No texto de apresentação do PL consta que se pretende introduzir na legislação brasileira o “contrato de fidúcia”, um regime de administração de bens de terceiros “inspirado na figura do trust”. O settlor – aquele que transfere a propriedade dos bens -, na lei brasileira, viraria o fiduciante. Já o trustee, que recebe e administra o patrimônio em favor dos beneficiários, seria o fiduciário.
Um dos pontos mais importantes é a previsão, expressa, de que os patrimônios do fiduciante e do fiduciário não se misturam. “Hoje a gente não tem isso em lei. Se eu transferir o meu patrimônio para você e você contrair dívidas, o meu patrimônio responde pelas suas dívidas e eu fico a ver navios. O PL está dizendo, então, que, quando eu transferir, o meu patrimônio ficará apartado das suas dívidas. Não poderá ser atingido”, afirma Joanna Rezende.
No texto também constam os procedimentos que deverão ser observados, o que precisará constar em contrato e como ocorrerá a formalização (em cartório ou testamento). O texto não trata, no entanto, das questões tributárias – uma das mais sensíveis para os brasileiros que têm trust no exterior.
“Esse primeiro momento trata da natureza civil. É um marco importante. Isso nunca antes foi discutido. Depois de reconhecido o instituto, como consequência, terá que vir a regulamentação tributária. Hoje a matéria é toda construída com base em interpretação e muitas vezes interpretações divergentes”, afirma Alessandro Fonseca.
Advogados tributaristas entendem, por exemplo, que na transferência de valores não incide Imposto de Renda – por se tratar de doação e não de renda. Mas a Receita Federal defende a tributação. O entendimento está na Solução de Consulta nº 41, editada no ano passado pela Coordenação-Geral de Tributação (Cosit).
Hoje, os brasileiros geralmente constituem trust em paraísos fiscais – Bahamas e Ilhas Virgens entre eles.
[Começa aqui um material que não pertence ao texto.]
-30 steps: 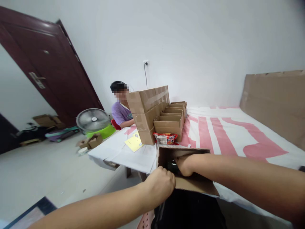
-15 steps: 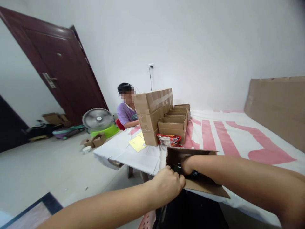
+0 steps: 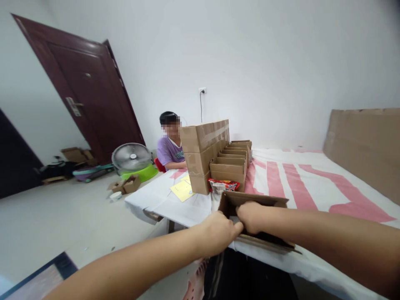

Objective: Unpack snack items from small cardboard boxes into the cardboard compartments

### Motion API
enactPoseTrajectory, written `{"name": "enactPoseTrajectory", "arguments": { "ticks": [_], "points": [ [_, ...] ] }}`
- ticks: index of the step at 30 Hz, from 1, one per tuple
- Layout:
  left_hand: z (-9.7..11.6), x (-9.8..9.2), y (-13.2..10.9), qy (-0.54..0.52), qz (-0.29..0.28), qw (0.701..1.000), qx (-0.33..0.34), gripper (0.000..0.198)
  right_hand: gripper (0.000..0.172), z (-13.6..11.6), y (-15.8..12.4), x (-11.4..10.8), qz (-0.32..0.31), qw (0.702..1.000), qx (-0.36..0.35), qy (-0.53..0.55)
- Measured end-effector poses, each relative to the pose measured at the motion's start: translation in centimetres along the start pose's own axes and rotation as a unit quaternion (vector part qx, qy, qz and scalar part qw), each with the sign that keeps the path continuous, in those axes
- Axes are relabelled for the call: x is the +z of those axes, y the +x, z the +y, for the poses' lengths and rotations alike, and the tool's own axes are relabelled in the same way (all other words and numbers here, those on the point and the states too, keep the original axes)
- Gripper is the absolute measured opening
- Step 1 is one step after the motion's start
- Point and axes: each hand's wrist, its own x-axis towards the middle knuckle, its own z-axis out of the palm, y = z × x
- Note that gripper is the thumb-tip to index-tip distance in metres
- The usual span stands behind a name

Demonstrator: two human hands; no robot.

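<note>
A small open cardboard box [image 3: 259, 201] lies at the near edge of the table with its lid flap raised. My left hand [image 3: 217, 233] is closed on the box's near left corner. My right hand [image 3: 250, 216] is curled over the near wall, its fingers tucked inside the box. What lies inside the box is hidden by both hands. The two hands almost touch each other.
Behind the box lie a red snack packet [image 3: 224, 185], a row of open cartons [image 3: 229, 166], stacked closed cartons [image 3: 200, 154] and a yellow paper [image 3: 182, 191] on the white-and-pink cloth [image 3: 300, 183]. Another person [image 3: 170, 146] sits at the far left. A fan [image 3: 131, 157] stands on the floor.
The box's near wall has been pressed lower and its opening looks flatter. My right hand has come up from inside the box to its near wall. The dark item seen inside is now hidden.
</note>
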Motion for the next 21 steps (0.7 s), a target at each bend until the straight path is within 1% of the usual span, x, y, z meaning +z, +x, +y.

Advogados dizem que a intenção não é a de sonegar impostos, mas a de evitar onerar um patrimônio que está sendo transferido e será gerido em benefício das próximas gerações.
Nem todo mundo enxerga dessa forma, no entanto. O trust ganhou fama aqui no Brasil especialmente com a Operação Lava Jato. E uma fama ruim – passou a ser visto como instrumento de ocultação e lavagem de dinheiro. Segundo a Receita Federal, só no âmbito da Lava-Jato, foram autuados cerca de R$ 4,7 bilhões em esquemas que se utilizavam de offshores.
“Mas trust não é isso. Não tem essa característica. É largamente utilizado fora do Brasil e na imensa maioria das vezes tem finalidade lícita. Estamos falando de um excelente instrumento para planejamento sucessório, que pode evitar, inclusive, litígio entre as famílias”, diz Ivana Marcon, do escritório Baptista Luz Advogados.